What you will do:
Reproduce the whole listing that follows, character for character, and drop the images.
--- Data extract Enclosed Below ---
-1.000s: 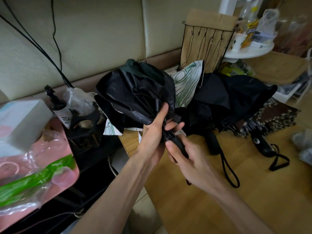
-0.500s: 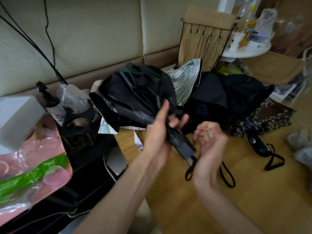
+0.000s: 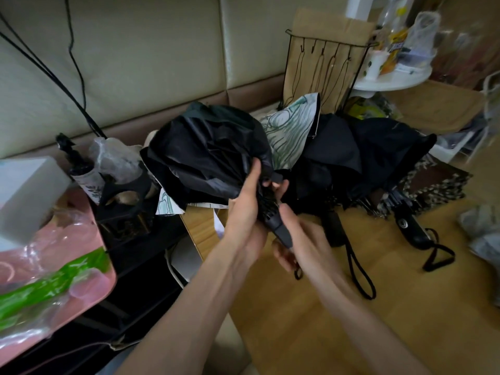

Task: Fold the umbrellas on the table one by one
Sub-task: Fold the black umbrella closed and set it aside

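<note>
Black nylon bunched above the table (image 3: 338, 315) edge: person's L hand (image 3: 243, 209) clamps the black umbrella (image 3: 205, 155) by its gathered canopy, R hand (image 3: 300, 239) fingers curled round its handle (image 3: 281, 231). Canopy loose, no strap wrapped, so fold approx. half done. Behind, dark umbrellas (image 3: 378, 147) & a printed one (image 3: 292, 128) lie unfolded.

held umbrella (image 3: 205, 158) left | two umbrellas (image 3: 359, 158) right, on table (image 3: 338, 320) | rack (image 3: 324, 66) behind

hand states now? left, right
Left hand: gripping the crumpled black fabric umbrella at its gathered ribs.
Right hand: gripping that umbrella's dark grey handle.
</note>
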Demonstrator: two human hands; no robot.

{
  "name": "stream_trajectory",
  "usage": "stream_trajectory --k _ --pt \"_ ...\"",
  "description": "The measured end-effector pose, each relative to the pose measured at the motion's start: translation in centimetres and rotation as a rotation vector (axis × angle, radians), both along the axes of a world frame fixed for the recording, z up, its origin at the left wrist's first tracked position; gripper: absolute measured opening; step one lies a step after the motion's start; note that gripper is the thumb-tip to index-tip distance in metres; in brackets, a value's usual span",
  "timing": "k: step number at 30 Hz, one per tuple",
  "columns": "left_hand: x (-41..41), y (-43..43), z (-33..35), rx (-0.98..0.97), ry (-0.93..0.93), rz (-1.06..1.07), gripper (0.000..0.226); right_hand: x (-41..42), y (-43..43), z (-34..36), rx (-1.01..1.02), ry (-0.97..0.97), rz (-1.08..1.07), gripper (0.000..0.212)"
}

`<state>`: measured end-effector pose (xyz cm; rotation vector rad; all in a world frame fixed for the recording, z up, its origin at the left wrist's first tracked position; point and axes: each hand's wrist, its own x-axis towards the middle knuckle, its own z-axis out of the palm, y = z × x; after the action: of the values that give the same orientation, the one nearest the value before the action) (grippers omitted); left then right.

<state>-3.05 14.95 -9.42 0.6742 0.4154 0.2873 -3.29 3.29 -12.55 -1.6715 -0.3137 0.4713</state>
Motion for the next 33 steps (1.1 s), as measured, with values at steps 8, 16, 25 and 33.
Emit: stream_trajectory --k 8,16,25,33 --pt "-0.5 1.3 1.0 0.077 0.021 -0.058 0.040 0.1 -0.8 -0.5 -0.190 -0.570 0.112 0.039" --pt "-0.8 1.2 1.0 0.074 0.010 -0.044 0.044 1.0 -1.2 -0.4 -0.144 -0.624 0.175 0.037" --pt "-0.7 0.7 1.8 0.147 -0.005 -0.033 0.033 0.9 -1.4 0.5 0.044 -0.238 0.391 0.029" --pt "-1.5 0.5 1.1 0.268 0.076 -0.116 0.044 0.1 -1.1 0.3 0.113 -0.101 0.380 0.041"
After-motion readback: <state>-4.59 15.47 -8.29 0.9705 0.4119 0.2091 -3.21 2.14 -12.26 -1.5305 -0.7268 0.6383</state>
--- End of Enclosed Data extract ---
Result of the exercise:
-1.000s: 
-0.500s: 
+0.000s: 

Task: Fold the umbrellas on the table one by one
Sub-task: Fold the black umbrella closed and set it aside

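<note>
Black nylon bunched above the table (image 3: 338, 315) edge: person's L hand (image 3: 243, 209) clamps the black umbrella (image 3: 205, 155) by its gathered canopy, R hand (image 3: 300, 239) fingers curled round its handle (image 3: 281, 231). Canopy loose, no strap wrapped, so fold approx. half done. Behind, dark umbrellas (image 3: 378, 147) & a printed one (image 3: 292, 128) lie unfolded.

held umbrella (image 3: 205, 158) left | two umbrellas (image 3: 359, 158) right, on table (image 3: 338, 320) | rack (image 3: 324, 66) behind

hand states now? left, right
Left hand: gripping the crumpled black fabric umbrella at its gathered ribs.
Right hand: gripping that umbrella's dark grey handle.
</note>
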Demonstrator: two human hands; no robot.

{
  "name": "stream_trajectory",
  "usage": "stream_trajectory --k _ --pt \"_ ...\"",
  "description": "The measured end-effector pose, each relative to the pose measured at the motion's start: translation in centimetres and rotation as a rotation vector (axis × angle, radians), both along the axes of a world frame fixed for the recording, z up, its origin at the left wrist's first tracked position; gripper: absolute measured opening; step one lies a step after the motion's start; note that gripper is the thumb-tip to index-tip distance in metres; in brackets, a value's usual span",
  "timing": "k: step number at 30 Hz, one per tuple",
  "columns": "left_hand: x (-41..41), y (-43..43), z (-33..35), rx (-0.98..0.97), ry (-0.93..0.93), rz (-1.06..1.07), gripper (0.000..0.226); right_hand: x (-41..42), y (-43..43), z (-34..36), rx (-1.01..1.02), ry (-0.97..0.97), rz (-1.08..1.07), gripper (0.000..0.212)"
}

`<state>`: measured end-effector pose (xyz cm; rotation vector rad; all in a world frame fixed for the recording, z up, its origin at the left wrist's first tracked position; point and axes: each hand's wrist, its own x-axis towards the middle knuckle, its own z-axis out of the palm, y = z × x; after the action: of the values that give the same orientation, the one nearest the value before the action) (grippers omitted); left then right.

<state>-3.05 14.95 -9.42 0.6742 0.4154 0.2873 -3.29 3.29 -12.55 -1.6715 -0.3137 0.4713</state>
Motion for the next 33 steps (1.1 s), as measured, with values at steps 8, 16, 25 and 33.
Emit: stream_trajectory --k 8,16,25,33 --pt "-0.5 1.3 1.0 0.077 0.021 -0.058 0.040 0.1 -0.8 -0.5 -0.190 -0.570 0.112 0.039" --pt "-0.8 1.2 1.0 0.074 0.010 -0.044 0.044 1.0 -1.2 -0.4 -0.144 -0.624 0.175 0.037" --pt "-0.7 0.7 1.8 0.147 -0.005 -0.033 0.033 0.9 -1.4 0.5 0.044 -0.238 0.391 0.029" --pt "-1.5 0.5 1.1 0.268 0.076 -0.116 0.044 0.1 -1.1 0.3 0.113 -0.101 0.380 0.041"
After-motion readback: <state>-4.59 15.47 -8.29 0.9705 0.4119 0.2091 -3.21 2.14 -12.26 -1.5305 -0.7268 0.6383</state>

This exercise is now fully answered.